- Developer: Nidal Nijm
- Engine: Unreal Engine 3 ;
- Platform: Microsoft Windows ;
- Release: April 2022
- Genre: First-person shooter
- Mode: Single-player

= Fursan al-Aqsa: The Knights of the Al-Aqsa Mosque =

2022 video game

Fursan al-Aqsa: The Knights of the Al-Aqsa Mosque (فرسان الأقصى) is a first-person shooter video game developed by Nidal Nijm, an independent Brazilian-Palestinian game developer. The game was first released in April 2022. The game became controversial for allowing players to reenact events such as the October 7 attacks from the perspective of a Palestinian militant.

== Background and overview ==
The game is a first-person shooter set against the backdrop of the Israeli–Palestinian conflict. Its protagonist is Ahmad al-Falastini, a fictional Palestinian militant who was imprisoned by the Israel Defense Forces (IDF) for five years. He embarks on a quest for revenge by joining the Fursan Al-Aqsa resistance group.

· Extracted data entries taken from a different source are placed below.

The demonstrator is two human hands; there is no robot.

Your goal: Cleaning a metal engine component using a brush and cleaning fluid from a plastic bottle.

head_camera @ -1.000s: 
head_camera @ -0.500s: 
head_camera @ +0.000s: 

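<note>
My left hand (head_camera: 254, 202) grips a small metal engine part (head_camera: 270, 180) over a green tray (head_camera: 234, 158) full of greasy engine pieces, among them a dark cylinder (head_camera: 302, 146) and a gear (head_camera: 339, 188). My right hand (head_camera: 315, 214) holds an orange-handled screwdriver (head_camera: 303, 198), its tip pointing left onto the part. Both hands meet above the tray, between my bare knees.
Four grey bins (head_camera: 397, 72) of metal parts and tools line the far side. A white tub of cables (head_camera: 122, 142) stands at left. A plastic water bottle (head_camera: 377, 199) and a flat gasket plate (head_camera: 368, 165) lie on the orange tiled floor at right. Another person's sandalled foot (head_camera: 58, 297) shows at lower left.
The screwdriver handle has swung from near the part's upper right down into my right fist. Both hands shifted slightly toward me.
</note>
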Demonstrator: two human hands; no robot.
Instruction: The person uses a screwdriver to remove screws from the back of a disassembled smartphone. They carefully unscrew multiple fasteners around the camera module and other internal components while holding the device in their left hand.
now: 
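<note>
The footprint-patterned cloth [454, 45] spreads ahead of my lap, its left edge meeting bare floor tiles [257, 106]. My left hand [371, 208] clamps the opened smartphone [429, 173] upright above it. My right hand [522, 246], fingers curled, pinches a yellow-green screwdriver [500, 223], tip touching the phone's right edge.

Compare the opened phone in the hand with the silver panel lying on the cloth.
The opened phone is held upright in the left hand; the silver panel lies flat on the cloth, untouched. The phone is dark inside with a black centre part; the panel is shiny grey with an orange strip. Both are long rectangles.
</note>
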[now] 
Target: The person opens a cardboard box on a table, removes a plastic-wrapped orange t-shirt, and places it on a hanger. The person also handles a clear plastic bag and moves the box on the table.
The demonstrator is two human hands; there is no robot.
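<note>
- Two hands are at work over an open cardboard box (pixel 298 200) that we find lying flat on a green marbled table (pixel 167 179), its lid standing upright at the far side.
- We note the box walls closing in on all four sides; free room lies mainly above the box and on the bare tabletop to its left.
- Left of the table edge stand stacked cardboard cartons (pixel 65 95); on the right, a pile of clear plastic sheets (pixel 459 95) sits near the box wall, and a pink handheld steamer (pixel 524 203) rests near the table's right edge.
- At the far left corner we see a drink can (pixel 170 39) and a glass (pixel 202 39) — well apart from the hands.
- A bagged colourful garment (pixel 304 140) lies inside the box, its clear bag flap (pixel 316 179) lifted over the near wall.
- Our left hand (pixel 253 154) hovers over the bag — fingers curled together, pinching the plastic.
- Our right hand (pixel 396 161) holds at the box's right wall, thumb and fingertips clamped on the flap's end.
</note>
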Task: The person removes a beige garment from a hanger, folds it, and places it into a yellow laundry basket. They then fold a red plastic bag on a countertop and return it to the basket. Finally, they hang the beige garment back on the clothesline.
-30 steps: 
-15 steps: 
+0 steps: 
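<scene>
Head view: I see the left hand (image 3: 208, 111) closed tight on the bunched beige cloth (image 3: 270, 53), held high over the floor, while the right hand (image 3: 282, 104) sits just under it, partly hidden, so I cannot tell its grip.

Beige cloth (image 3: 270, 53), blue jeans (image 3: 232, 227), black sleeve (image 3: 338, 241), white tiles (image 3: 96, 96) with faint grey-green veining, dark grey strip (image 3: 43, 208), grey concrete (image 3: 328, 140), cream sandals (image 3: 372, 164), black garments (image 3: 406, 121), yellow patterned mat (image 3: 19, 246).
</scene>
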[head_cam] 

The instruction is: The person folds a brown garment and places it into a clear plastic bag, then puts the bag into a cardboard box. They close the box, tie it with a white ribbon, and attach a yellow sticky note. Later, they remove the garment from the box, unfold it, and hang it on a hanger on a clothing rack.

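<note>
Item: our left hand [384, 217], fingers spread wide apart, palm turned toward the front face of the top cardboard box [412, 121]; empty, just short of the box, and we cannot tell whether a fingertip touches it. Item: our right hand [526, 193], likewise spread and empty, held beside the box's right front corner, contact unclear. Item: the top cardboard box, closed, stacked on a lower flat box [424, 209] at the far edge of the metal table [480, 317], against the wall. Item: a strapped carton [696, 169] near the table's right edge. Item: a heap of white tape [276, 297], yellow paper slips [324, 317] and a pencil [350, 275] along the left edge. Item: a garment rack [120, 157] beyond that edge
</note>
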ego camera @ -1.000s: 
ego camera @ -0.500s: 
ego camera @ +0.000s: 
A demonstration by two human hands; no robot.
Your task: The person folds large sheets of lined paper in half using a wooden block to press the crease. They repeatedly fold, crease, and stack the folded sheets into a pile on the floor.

Both the game and its promotional material prominently include pro-Palestinian political messaging, including the slogan "from the river to the sea".

It was developed by Nidal Nijm, a Brazilian-Palestinian game developer residing in Brazil. Nijm's father was a member of Fatah who immigrated to Brazil after the 1982 Lebanon War. Nijm's father encouraged him to study game development so that he could create a video game that does not depict the West as protagonists and promotes the Palestinian struggle against Israeli oppression.

Nijm developed the game alone over the course of about ten years. He said he intended for the game to "subvert stereotypical representations of Arabs as terrorists" in video games and allow players to take the role of characters he considered freedom fighters. He also wanted to present a Palestinian perspective on the conflict.

== Release ==
A free demo of the game was made available in September 2021 and its release date was scheduled for December 2021. It was given an advisory rating of 18+ by the Brazilian Ministry of Justice. The game went viral because of its portrayal of Palestinian militants killing Israel Defense Forces soldiers. The title was removed from the digital storefront Steam in October 2021, two months before its planned release date. This occurred shortly after the International Legal Forum, an Israeli advocacy group, informed Valve Corporation that the game could violate anti-terrorism laws in the United States. The game was ultimately released in April 2022, and was made available on Steam as of December 2023.

An updated version of the game was released in 2023 which allowed players to reenact the October 7 attacks, as well as other events in the Gaza war. Players could choose to play as a member of Hamas or the Lions' Den militant group. The gameplay involves carrying out suicide bombings, beheadings, and other attacks on Israeli military and police forces. The game received renewed criticism in 2023 both for its depiction of violence against Israelis and because of Nijm's social media posts, which allegedly incited violence against Israeli people and organizations. In an interview with Newsweek, Nijm denied allegations that the game incited violence against Jews or promoted terrorism, claimed it only portrays violence against Israeli military personnel, and stated that he views the Israeli government as terrorists. It has also reportedly been criticized for including music that goes against Islamic principles in its soundtrack.

According to Israeli news site Ynet, the game was not particularly popular despite the controversy and players tended to "quickly abandon the game" after downloading it. Newsweek reported that the game had a peak of 10 concurrent players in October 2023. In October 2024, the game was removed from Steam in the United Kingdom following a request from the Counter-Terrorism Internet Referral Unit.